А разве не приложил епископ руку к королевскому декрету против иудеев на восьмом году своего правления, то есть в Anno Domini 1748? Он так вертел королю дыру в голове, высылал письма и неустанно подавал прошения, что король, наконец, издал эдикт: в течение двадцати четырех часов иудеи Каменец должны были покинуть, дома их пропадали в пользу города, школа же была разрушен. Свое участие имели во всем этом армянские купцы, которым евреи мешали в особенной степени, снижая цены, торгуя с рук или тайком; армяне хорошенько отблагодарили епископа. Но проблема не исчезла. Выброшенные из Каменца иудеи перебрались в Карвасары и Зинковцы84
, чем тут же нарушили запрет поселения не ближе, чем три мили от города, но ни у кого не было сил судить их за это, так что власти закрыли на это глаза. Они и так ежедневно приходили с товарами в город, чтобы хоть немного поторговать. Посылали своих женщин. Самое паршивое, что покупатели тоже начали перебираться за ними за Смотрич в Зиньковцы, а там образовали незаконный базар, тем самым уменьшая торговлю на каменецком рынке. Снова пошли на них жалобы, хотя бы на то, что еврейки из Карвасар, несмотря на запрет, приносили в пекарню печь свои бублики. И почем это я должен этим заниматься? – размышляет епископ.- Они утверждают, будто бы к ним законы Торы уже не относятся, - тянет свое ксёндз Пикульский. И что иудейская религия, основанная на Талмуде, религия лживая. Никакой Мессия больше уже не придет, евреи ожидают Мессию напрасно... Еще они говорят, будто бы Бог в трех лицах, и что этот Бог был на свете в человеческом теле.

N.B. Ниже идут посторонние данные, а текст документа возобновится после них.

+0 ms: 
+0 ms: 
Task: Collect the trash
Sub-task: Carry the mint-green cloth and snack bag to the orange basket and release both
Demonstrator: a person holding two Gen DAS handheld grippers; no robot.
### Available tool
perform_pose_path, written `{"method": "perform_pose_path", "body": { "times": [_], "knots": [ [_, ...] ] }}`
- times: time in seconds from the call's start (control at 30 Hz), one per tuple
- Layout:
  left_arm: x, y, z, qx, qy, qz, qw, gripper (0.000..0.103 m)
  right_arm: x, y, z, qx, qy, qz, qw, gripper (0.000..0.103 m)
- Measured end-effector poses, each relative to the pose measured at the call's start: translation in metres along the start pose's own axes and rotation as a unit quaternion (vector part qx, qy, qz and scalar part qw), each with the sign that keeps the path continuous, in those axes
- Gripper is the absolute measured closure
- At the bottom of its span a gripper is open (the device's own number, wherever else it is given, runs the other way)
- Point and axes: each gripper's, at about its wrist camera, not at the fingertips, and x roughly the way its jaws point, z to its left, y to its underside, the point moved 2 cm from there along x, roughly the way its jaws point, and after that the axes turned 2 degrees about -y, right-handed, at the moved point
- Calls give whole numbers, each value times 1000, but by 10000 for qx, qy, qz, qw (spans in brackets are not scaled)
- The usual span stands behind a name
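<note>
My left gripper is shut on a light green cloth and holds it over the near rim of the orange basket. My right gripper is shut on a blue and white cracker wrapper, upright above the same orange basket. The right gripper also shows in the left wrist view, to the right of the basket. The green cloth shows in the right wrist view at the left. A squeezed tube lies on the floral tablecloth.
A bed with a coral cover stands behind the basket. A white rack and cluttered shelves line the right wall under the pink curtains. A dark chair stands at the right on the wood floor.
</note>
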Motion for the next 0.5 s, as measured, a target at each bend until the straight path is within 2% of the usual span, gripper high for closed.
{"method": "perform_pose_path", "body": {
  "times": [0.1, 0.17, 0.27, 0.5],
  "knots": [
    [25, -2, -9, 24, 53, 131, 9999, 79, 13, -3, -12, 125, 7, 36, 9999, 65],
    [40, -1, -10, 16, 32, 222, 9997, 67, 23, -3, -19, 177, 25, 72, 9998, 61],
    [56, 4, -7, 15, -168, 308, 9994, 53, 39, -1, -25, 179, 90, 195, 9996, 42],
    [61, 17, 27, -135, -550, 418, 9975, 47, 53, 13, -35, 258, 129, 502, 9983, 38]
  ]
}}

- О! И они правы, - обрадовался епископ. – Мессия не придет, поскольку уже пришел. Но не скажете же вы, дорогой мой, будто бы они верят в Иисуса Христа, - епископ перекрестился. – Дай-ка мне письмо от этих чудаков.
Он тщательно осматривает послание, словно бы ожидая найти в нем чего-нибудь особенного: печатей, водных знаков...
- Владеют ли они латынью? – сомневается епископ, читая письмо, которое направили ему противоталмудисты, явно написанное ученой рукой. – Кто это им пишет?
- Вроде бы как некий Коссаковский, вот только из которых – не знаю. Ему хорошо платят.
О том, как ксёндз Хмелёвский
защищает у епископа свое доброе имя
Ксёндз Хмелёвский мелкими шажками спешит к епископу и целует тому руку, епископ же поднимает глаза, сложно сказать, то ли благословляя прибывшего, либо же – скорее всего – в знак скуки. Пикульский тоже здоровается с ксёндзом, даже чрезмерно, как для него самого – низко кланяется, подает ему руку и какое-то время трясет ею. Старенький священник в грязноватой сутане (несколько пуговиц оборвано, это недопустимо), с потертой сумкой, у которой оборвался пояс, в связи с чем он держит ее под мышкой, плохо выбритый, седенький – радостно смеется.
- Слыхал я, что отец у епископа как дома, - весело говорит он, но, похоже, Пикульский замечает в этом некий укор, потому что его лицо вновь багровеет.
Свое прошение ксёндз декан начинает уже от самой двери. Делает он это смело, поскольку он хорошо знает епископа еще по тем временам, когда тот был обычным священником.
- Отец епископ, дорогое наше Преосвященство, сюда я пришел не даром инкомодировать (здесь: тревожить понапрасну), но спросить братского совета. Вот что делать? – драматически спрашивает он.
Из сумки он вытаскивает какой-то сверток, обернутый в не слишком чистую полотняную тряпку, и кладет его перед собой, но держит на нем руки, пока не закончит.
А дело в том, что уже давно, когда ксёндз декан был еще прецептором (наставником) магнатского сына при дворе Юзефа Яблоновского, имелось у него разрешение на пользование в свободное время дворцовой библиотекой. Туда он ходил часто, как только его воспитанник чем-то другим занимался, и всякое свободное мгновение проводил в чтении, черпая из этого источника знаний. Уже тогда стал он делать заметки и переписывать целые абзацы, а поскольку память имел превосходную, то и помнил многое.
И вот теперь, когда уже очередное издание его творения вышло в свет – ксёндз Хмелёвский значаще постукивает по свертку – возвращается старое дело, касающееся того, что он, вроде как, списал и замысел, и множество фактов, равно как и мыслей из неудачной рукописи магната, а работа та, якобы, лежала, никем не охраняемая, на столе в библиотеке, где ксёндз безнаказанно мог из нее все списывать.
Ксёндз замолкает, он не может толком вздохнуть; епископ же, напуганный его страстью, даже нагнулся к нему через письменный стол и беспокойно зыркает на сверток, пытаясь вспомнить это дело.